Just as I finished adding number fourteen to the list, Alex said, “Psst!”

I looked up to see him waving his book in my face. “What?”

“Listen to this!” he said, and then read aloud: “Astronauts aboard the International Space Station have the equipment available to make unscheduled ham radio contacts with radio amateurs all around the world on a one-to-one basis during their personal time. With a very limited investment in amateur radio equipment, licensed hams,
including students,
can make individual contact with astronauts by learning to follow the published orbital schedule.”

“So?”

“So! This right here is a winning project!”

“What is?”

“We bring in my
ham radio
on the day of the
science fair
and call the International
Space
Station and talk to an
astronaut
!”

“Yeah, right. They're never going to waste their time talking to us. Why would they?”
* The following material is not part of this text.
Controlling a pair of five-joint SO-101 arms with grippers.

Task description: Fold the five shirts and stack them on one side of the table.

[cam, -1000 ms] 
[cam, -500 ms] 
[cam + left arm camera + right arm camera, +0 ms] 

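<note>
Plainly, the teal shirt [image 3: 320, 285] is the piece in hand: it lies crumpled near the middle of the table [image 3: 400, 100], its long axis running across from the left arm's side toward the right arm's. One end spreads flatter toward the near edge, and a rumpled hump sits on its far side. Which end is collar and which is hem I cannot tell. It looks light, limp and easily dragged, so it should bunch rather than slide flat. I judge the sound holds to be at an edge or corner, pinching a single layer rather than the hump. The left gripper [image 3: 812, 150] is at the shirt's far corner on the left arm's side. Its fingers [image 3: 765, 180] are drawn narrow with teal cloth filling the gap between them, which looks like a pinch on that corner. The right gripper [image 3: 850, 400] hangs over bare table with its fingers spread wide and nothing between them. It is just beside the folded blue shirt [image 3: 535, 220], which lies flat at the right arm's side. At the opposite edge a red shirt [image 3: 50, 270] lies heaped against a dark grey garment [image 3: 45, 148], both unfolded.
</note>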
“Didn't you hear what I just read? They talk to students all the time!”

“Okay, but—” I was about to tell Alex that even if the astronauts were willing to talk, there was no way we'd figure out how to contact them in time, when a movement near the window caught my eye. A tall man with brown hair and a nice smile was walking up to Ms. Davidson. She was so concentrated on what she was reading that he had to tap her on the shoulder to get her attention. But, as soon as he did, her face filled with light and opened up like a giant flower.

All of a sudden I felt happy and sad and lonely, happy because my mysterious sadness had a reason after all, sad because there was nothing I could do to make the reason go away, lonely because I now knew that I didn't really have a nameless sickness, and losing
that sickness meant losing one more thing that had tied me and Sammy together.
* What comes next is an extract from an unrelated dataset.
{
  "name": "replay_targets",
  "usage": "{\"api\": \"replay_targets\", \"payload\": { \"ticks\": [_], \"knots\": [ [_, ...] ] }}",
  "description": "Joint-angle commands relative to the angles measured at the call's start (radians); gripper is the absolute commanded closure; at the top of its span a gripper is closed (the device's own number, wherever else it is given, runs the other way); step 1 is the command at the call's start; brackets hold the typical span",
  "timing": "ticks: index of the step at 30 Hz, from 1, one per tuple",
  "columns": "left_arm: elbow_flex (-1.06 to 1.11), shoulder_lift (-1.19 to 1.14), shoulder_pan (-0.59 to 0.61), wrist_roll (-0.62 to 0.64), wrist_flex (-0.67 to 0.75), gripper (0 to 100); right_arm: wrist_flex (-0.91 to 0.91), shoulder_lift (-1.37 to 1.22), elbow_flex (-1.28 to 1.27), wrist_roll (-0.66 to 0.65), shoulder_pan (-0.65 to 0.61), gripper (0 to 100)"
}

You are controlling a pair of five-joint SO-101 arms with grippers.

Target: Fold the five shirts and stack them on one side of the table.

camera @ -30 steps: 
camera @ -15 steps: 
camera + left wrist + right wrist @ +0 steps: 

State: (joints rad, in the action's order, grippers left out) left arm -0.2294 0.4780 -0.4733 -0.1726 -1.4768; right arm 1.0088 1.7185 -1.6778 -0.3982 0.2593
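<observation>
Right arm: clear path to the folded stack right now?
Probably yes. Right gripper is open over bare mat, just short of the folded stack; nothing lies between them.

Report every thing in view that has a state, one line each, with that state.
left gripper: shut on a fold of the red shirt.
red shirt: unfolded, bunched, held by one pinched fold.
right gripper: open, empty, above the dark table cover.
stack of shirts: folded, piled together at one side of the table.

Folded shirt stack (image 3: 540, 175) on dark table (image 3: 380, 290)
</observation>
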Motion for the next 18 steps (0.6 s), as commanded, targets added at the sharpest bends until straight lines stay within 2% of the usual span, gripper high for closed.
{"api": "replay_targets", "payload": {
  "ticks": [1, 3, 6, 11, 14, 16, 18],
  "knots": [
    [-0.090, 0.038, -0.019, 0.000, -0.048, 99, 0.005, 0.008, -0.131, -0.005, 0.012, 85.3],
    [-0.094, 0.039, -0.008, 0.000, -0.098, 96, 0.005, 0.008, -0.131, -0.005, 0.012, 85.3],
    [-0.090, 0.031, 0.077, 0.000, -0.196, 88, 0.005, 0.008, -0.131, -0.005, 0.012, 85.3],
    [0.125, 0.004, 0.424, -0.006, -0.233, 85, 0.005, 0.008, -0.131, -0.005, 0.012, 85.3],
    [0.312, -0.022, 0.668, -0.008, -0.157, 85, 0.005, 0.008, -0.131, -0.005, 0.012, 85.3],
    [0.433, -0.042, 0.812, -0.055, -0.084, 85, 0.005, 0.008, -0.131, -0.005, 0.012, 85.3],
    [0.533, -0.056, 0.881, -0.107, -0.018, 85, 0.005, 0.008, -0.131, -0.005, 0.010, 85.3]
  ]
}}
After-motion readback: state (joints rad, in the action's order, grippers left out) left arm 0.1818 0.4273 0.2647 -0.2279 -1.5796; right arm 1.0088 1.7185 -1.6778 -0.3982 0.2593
The reason why the white flower on Ms. Davidson's bike had made me sad was because what it probably meant was that she already had a boyfriend. Long bike rides through meadows was something people did when they were in love with other people. I was only eleven and a half, and so far I had never been in love with any other person, but it didn't take a genius.

Trying to get my attention, Alex waved his hands around in my face, but I pushed them aside and shushed him. From behind
Fruit of North America and Beyond: Exotic and Common Species,
which was behind
101 Physics Projects for Tomorrow's Rocket Scientists,
which was behind Alex and his fort of books, I spied on Ms. Davidson and the man with the nice smile. They walked to the door of the library. She opened it and held it for him and he laughed. Then, just before he walked through the door, he leaned down and kissed her.

That's when I realized that, even though Ms. Davidson might be a highly intelligent person, she was not the person who would fill the empty spaces in my father's heart.

T
hat Friday, Dad left us a message on the answering machine. He wouldn't be coming home until very late because of another university thing. We decided that this time we would make pizza for dinner, so Sammy started slicing the cheese and I started opening the packages of Nibs and gummy bears. The kitchen was quiet except for the sound of rain hitting the windows. After a while, the phone rang. We let the machine pick up and a familiar voice filled the room.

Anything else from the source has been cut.